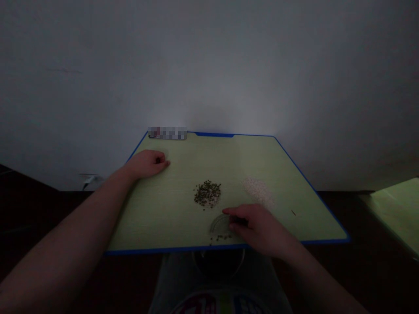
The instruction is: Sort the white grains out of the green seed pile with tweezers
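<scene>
The lower-centre dish (220, 226), probably light, stiff and slick, suits a rim pinch; right hand (257, 226) narrowed there, grip unclear, left hand (147, 164) curled closed.

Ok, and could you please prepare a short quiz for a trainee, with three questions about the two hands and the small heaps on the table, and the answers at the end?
1. True or false: the left hand touches neither the dark seeds nor the pale grains.
2. The fingertips of the right hand are at:
A) the wall
B) the clear round dish
C) the table's far edge
3. Fill in: seen from the person's side, the pale grains lie to the ____ of the dark seeds.

Key: 1 true; 2 B; 3 right
</scene>
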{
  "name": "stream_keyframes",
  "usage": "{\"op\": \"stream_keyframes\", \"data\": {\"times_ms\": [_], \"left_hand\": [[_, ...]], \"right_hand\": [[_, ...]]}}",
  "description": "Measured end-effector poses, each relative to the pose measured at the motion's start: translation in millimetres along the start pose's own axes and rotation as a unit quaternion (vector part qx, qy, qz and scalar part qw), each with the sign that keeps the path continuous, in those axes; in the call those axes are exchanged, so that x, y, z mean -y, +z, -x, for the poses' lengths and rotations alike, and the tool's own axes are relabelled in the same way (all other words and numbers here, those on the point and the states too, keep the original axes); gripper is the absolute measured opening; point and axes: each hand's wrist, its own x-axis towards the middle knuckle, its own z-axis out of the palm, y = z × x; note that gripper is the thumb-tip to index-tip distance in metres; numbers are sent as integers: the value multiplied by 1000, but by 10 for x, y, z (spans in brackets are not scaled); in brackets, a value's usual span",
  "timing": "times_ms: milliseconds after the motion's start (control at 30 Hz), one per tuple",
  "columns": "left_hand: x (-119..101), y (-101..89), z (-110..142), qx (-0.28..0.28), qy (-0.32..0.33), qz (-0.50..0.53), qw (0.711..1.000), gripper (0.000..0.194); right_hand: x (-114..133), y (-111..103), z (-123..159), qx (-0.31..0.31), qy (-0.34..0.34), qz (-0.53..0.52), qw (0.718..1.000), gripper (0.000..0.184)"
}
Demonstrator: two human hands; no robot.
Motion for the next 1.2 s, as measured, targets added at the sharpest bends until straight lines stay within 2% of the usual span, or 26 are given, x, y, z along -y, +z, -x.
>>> {"op": "stream_keyframes", "data": {"times_ms": [233, 500, 833, 1200], "left_hand": [[-10, 7, 7, -3, -4, -1, 1000, 39], [23, 36, -16, 1, -2, -2, 1000, 41], [35, 55, -19, -4, -5, -9, 1000, 43], [25, 50, -9, -1, -6, -9, 1000, 41]], "right_hand": [[-55, -27, 98, -40, 67, -51, 996, 32], [-117, -48, 358, -70, 116, 20, 991, 36], [110, 124, 202, -48, 106, 30, 993, 37], [192, 154, 337, -19, 97, 17, 995, 38]]}}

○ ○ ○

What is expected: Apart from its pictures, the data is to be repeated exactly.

Task output:
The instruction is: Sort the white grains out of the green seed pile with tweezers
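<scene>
The lower-centre dish (220, 226), probably light, stiff and slick, suits a rim pinch; right hand (257, 226) narrowed there, grip unclear, left hand (147, 164) curled closed.

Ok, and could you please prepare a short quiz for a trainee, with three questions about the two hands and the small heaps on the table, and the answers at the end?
1. True or false: the left hand touches neither the dark seeds nor the pale grains.
2. The fingertips of the right hand are at:
A) the wall
B) the clear round dish
C) the table's far edge
3. Fill in: seen from the person's side, the pale grains lie to the ____ of the dark seeds.

Key: 1 true; 2 B; 3 right
</scene>
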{
  "name": "stream_keyframes",
  "usage": "{\"op\": \"stream_keyframes\", \"data\": {\"times_ms\": [_], \"left_hand\": [[_, ...]], \"right_hand\": [[_, ...]]}}",
  "description": "Measured end-effector poses, each relative to the pose measured at the motion's start: translation in millimetres along the start pose's own axes and rotation as a unit quaternion (vector part qx, qy, qz and scalar part qw), each with the sign that keeps the path continuous, in those axes; in the call those axes are exchanged, so that x, y, z mean -y, +z, -x, for the poses' lengths and rotations alike, and the tool's own axes are relabelled in the same way (all other words and numbers here, those on the point and the states too, keep the original axes); gripper is the absolute measured opening; point and axes: each hand's wrist, its own x-axis towards the middle knuckle, its own z-axis out of the palm, y = z × x; note that gripper is the thumb-tip to index-tip distance in metres; numbers are sent as integers: the value multiplied by 1000, but by 10 for x, y, z (spans in brackets are not scaled); in brackets, a value's usual span",
  "timing": "times_ms: milliseconds after the motion's start (control at 30 Hz), one per tuple",
  "columns": "left_hand: x (-119..101), y (-101..89), z (-110..142), qx (-0.28..0.28), qy (-0.32..0.33), qz (-0.50..0.53), qw (0.711..1.000), gripper (0.000..0.194); right_hand: x (-114..133), y (-111..103), z (-123..159), qx (-0.31..0.31), qy (-0.34..0.34), qz (-0.53..0.52), qw (0.718..1.000), gripper (0.000..0.184)"
}
Demonstrator: two human hands; no robot.
Motion for the next 1.2 s, as measured, targets added at the sharpest bends until straight lines stay within 2% of the usual span, or 26 are given, x, y, z along -y, +z, -x.
>>> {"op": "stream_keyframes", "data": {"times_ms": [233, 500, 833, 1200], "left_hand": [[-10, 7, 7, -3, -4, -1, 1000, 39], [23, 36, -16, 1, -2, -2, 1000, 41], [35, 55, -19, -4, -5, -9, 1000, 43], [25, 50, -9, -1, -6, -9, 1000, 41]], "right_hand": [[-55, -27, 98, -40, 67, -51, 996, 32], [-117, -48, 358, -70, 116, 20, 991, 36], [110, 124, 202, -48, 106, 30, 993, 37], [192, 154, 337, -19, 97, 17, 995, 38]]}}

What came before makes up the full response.